How to complete this task
Across the following data, state how many lines include the word "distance". Provide the number alone.

Raw data Block Start

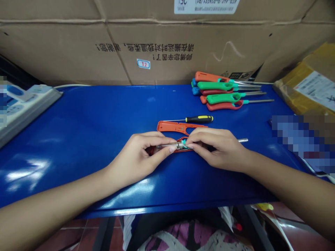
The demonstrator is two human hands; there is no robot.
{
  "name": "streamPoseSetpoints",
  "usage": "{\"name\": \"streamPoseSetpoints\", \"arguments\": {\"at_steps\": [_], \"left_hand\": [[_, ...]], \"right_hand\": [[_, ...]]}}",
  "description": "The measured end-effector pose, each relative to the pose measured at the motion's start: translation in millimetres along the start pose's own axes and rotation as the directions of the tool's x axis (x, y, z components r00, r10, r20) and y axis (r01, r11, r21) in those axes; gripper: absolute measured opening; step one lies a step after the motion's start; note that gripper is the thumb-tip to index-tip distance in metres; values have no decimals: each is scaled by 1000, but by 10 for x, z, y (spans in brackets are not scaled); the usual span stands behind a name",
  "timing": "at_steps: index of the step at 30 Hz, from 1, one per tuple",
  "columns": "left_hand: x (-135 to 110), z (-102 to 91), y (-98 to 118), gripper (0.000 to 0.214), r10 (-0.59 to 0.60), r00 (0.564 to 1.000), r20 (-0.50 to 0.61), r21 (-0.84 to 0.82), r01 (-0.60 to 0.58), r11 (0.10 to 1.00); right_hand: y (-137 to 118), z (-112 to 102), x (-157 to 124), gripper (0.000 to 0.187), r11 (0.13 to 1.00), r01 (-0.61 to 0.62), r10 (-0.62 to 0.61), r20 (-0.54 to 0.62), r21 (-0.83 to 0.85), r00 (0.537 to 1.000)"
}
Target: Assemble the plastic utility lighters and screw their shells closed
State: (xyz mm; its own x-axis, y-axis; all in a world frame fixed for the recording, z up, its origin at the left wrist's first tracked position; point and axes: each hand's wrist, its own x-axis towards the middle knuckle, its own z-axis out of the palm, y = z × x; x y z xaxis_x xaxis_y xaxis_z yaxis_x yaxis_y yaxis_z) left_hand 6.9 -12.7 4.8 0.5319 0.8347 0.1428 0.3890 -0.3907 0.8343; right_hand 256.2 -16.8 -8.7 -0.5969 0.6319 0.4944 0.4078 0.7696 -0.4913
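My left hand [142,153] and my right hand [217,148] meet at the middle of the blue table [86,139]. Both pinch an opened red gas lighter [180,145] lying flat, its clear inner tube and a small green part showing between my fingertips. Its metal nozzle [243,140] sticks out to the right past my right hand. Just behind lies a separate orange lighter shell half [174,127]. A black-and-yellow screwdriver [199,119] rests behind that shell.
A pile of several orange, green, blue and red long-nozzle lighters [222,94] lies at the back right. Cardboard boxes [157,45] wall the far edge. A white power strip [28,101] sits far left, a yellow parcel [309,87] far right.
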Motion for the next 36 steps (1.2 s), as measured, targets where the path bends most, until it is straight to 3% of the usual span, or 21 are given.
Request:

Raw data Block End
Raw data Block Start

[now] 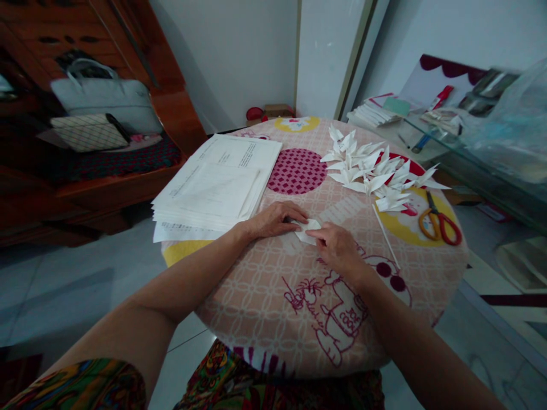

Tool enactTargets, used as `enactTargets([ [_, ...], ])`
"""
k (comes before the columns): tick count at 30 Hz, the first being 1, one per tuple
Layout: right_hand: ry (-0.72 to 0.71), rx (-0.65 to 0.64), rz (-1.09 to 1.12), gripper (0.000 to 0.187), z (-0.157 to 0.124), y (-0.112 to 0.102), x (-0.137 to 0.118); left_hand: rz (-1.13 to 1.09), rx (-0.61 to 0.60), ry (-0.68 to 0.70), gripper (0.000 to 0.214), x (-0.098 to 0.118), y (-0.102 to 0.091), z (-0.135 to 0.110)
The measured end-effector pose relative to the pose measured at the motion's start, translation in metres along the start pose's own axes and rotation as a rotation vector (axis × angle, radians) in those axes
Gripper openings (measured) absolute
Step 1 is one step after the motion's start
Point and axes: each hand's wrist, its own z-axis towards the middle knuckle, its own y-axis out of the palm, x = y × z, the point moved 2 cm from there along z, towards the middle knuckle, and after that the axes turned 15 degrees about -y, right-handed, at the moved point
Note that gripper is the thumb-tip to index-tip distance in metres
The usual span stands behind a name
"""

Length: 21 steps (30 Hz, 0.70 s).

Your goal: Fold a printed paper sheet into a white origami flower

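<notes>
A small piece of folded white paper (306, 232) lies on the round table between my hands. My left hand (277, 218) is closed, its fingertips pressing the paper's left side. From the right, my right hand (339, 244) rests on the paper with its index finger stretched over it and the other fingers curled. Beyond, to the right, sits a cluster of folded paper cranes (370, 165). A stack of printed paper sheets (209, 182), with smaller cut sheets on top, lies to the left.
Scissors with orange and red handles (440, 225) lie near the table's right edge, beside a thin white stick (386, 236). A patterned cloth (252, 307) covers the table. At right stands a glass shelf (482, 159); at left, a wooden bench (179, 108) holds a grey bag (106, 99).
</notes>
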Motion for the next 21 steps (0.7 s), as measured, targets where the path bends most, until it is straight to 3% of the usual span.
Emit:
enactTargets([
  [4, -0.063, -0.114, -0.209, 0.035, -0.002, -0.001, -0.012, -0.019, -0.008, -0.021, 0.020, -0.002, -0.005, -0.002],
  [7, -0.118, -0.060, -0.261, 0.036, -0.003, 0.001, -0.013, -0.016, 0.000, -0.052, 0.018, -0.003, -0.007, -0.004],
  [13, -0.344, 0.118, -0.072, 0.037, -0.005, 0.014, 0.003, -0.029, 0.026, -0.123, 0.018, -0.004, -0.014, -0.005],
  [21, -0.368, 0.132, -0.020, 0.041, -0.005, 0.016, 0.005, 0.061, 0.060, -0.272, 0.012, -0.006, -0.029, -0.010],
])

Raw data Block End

Result for this exercise
2